A modo de conclusión

Planteemos, finalmente, qué relación guardan los aspectos identitarios de la moda laconia adoptada por sectores de la élite con la pregnancia del modelo espartano en el horizonte político de los oligarcas atenienses de finales del siglo V. A mi entender, no parece acertado descartar, como hacen rápidamente Cartledge y quienes lo siguen, el solapamiento entre los tres modos de laconismo según precisas circunstancias, sin dejar de lado, por supuesto, la laconomanía esnob de algunos excéntricos atenienses. Resulta claro que una marca de distinción de un sector de la élite fueron ya no los vestidos andrajosos sino los modestos, de origen laconio, que alababan Tucídides y Critias; asimismo, el pelo largo aparece como una forma de distinción propia de un sector de la juventud de tendencia oligarca.
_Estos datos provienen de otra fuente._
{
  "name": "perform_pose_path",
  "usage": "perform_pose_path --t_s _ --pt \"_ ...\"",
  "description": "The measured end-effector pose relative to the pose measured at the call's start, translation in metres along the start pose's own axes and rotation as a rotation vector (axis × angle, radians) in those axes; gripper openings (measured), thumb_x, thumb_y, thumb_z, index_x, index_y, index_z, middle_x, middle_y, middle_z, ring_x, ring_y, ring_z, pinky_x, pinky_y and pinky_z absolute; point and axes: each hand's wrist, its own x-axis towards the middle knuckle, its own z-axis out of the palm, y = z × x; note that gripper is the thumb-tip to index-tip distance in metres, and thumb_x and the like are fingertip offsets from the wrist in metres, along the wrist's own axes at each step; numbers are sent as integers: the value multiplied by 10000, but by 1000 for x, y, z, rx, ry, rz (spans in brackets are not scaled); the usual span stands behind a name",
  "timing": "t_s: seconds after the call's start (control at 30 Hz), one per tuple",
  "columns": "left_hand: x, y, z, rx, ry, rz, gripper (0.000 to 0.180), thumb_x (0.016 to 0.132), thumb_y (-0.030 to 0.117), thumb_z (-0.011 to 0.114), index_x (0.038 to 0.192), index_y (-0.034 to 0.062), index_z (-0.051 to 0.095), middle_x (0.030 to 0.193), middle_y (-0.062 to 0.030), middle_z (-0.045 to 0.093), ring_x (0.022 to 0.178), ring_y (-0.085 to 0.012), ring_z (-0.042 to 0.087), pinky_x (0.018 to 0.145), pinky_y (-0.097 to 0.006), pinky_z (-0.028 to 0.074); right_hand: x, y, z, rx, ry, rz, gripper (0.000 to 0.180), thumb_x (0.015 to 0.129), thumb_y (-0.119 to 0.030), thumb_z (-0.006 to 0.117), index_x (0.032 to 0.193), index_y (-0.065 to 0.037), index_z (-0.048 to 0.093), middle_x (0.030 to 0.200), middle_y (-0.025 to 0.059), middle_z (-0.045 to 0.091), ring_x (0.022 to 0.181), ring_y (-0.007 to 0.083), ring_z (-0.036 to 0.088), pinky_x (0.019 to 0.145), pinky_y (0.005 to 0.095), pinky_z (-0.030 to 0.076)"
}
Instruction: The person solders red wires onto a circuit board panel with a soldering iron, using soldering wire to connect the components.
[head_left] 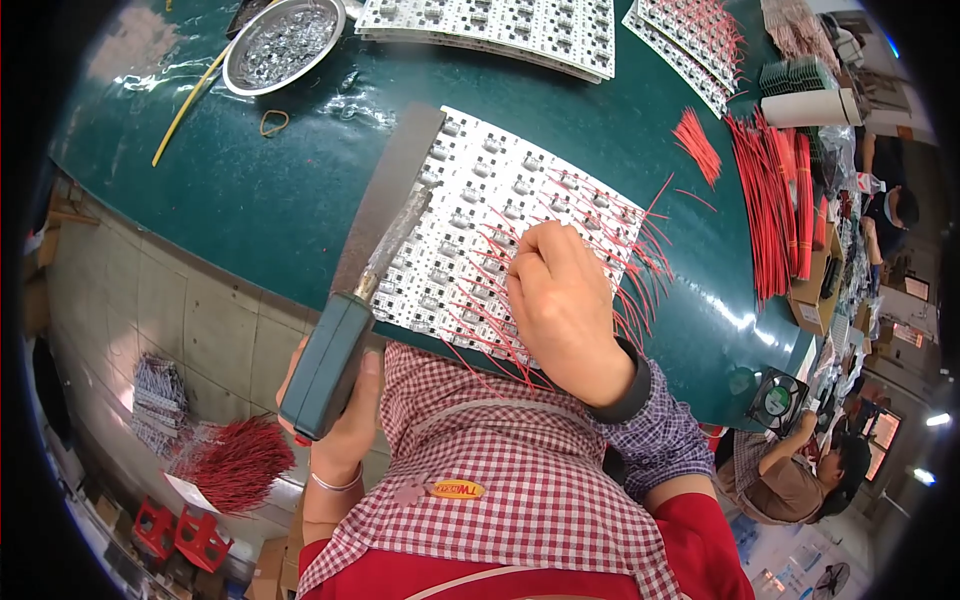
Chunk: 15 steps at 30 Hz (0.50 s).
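Observation:
My left hand (352, 412) is wrapped round the dark green body of a soldering gun (328, 362). Its worn metal barrel slants up and over the left part of a white circuit board panel (462, 217), which carries rows of small dark and silver components. Thin red wires (492, 332) stick out from the panel's middle and right side, several hanging past its edge. Above these wires, my right hand (565, 310) is closed with bent fingers. Its fingertips are turned down and hidden, so what they pinch does not show. A dark flat strip (388, 190) lies under the panel's left edge.
A metal bowl (233, 72) of silvery scraps stands at the far left, near a yellow tube (190, 108) and a rubber band (272, 124). Stacked panels (490, 30) lie at the back. Red wire bundles (765, 205) and a small fan (777, 398) are right; another person (800, 475) sits beyond.

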Motion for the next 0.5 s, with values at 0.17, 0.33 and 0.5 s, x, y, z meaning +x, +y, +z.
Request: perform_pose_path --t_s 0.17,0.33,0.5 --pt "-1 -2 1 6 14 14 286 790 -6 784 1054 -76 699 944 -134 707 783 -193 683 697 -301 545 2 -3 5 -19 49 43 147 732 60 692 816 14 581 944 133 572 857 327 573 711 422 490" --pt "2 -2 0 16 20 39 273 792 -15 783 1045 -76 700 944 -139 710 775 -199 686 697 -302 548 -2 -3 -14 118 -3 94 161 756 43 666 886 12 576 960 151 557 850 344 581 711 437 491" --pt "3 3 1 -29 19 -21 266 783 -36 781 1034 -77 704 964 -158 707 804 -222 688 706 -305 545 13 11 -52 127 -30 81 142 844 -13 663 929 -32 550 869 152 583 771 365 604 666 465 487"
Una parte de la élite había hecho de estos elementos una evidente señal de identidad política, con la que tal vez se la viera pasar a la acción directa cuando resolvió ejecutar sus fines subversivos respecto de la democracia, manifestando sus posturas dentro del marco de referencia brindado por las heterías, cuyo accionar fue fundamental en los procesos que desembocaron en los golpes oligárquicos de 411 y 40418. Así, el estilo de vida laconizante adoptado por sectores de la élite aristocrática no parece haberse quedado solo en la declaración pública de una filiación ideológica, sino que formó parte de una clara toma de partido en función de la actuación política antidemocrática.

En efecto, la moderación asociada al laconismo como moda ateniense tiene su correlación política en la aplicación de la idea de sophrosýne a la organización espartana, a la que se veía como un orden uniforme y sin aparentes disensos; una política de la sophrosýne como ha formulado con agudeza McGlew (1999: 11-17)19. En alguna medida, la moderación que se asignaba a las vestimentas laconias reaparece entonces como característica más general propia del modo de vida lacedemonio20. Paralelamente, en el plano de la ideología política esta moderación va a encontrar una expresión conceptual específica en torno a la idea de eunomía21. De esta manera, la estrategia oligárquica de asalto al poder democrático se concretaría en términos comunicacionales a través de la apelación a conceptos que ponderaban la moderación política, como la sophrosýne, revitalizando al mismo tiempo la noción de eunomía. En definitiva, vista en retrospectiva a la luz de los hechos, la moda en cuanto a la vestimenta mode­rada y el cabello largo, que podría haberse quedado en un simple gusto estético, se convirtió en una anticipación ideológica de una toma de partido político en función de subvertir la democracia cuando la ocasión fue propicia, con el objetivo de instaurar un gobierno oligárquico.